→ ACTION ITEM: Output, please, exactly those lines of the listing that come before the line with "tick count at", along with that line itself.

→ SUPPLIED DATA:

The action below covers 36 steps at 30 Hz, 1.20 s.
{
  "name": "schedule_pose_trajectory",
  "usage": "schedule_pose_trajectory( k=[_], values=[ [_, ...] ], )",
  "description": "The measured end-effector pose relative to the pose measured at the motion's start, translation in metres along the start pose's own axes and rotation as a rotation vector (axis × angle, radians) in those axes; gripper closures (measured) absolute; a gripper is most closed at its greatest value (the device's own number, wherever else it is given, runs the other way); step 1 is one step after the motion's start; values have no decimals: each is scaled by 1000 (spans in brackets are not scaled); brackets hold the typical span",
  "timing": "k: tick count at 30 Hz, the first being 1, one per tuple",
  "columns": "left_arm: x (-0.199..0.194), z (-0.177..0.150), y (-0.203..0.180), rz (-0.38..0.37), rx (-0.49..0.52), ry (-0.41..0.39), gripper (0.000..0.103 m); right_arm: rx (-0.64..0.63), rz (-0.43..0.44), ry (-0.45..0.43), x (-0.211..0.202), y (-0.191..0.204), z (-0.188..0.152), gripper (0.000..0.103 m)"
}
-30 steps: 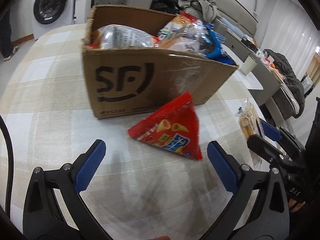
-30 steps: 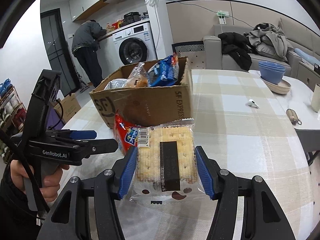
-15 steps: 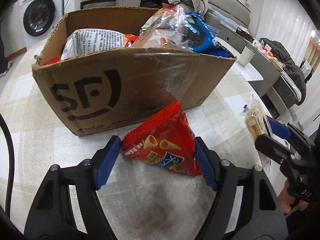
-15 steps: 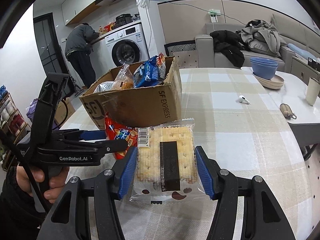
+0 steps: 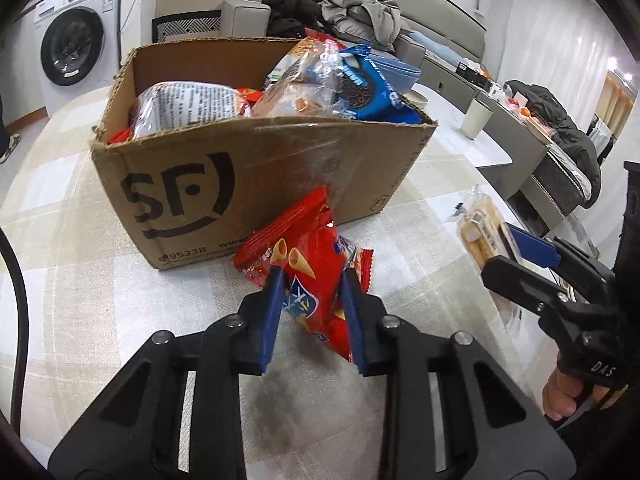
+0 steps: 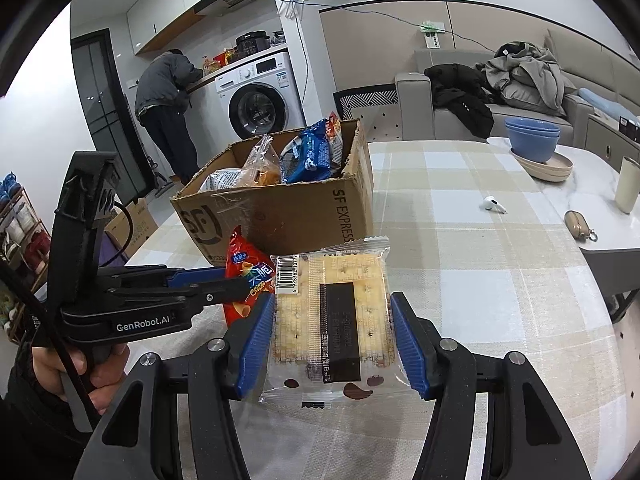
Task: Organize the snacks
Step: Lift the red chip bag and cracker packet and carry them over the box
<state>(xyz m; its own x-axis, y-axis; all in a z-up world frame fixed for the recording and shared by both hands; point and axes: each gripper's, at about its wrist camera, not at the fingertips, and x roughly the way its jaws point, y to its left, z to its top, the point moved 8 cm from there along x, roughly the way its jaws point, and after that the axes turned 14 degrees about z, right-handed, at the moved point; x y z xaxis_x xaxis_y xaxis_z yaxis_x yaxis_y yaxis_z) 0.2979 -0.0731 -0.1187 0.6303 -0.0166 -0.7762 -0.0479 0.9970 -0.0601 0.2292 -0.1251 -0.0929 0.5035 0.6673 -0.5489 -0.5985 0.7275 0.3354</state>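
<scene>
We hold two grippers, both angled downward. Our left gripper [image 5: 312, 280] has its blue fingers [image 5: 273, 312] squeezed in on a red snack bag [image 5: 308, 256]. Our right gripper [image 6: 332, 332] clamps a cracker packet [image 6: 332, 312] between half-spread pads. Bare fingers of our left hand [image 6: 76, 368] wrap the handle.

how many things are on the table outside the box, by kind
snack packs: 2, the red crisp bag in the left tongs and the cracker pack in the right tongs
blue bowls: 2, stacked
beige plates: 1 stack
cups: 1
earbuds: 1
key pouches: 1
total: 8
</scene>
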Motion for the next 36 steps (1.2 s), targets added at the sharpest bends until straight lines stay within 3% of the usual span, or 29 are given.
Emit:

→ TASK RESULT:
The action below covers 36 steps at 30 Hz, 1.20 s.
{
  "name": "schedule_pose_trajectory",
  "usage": "schedule_pose_trajectory( k=[_], values=[ [_, ...] ], )",
  "description": "The measured end-effector pose relative to the pose measured at the motion's start, translation in metres along the start pose's own axes and rotation as a rotation vector (axis × angle, radians) in those axes; gripper closures (measured) absolute; a gripper is most closed at its greatest value (the device's own number, wherever else it is given, runs the other way); step 1 is one step after the motion's start; values have no decimals: each is scaled by 1000 (spans in brackets are not scaled); brackets hold the typical span",
  "timing": "k: tick count at 30 Hz, the first being 1, one per tuple",

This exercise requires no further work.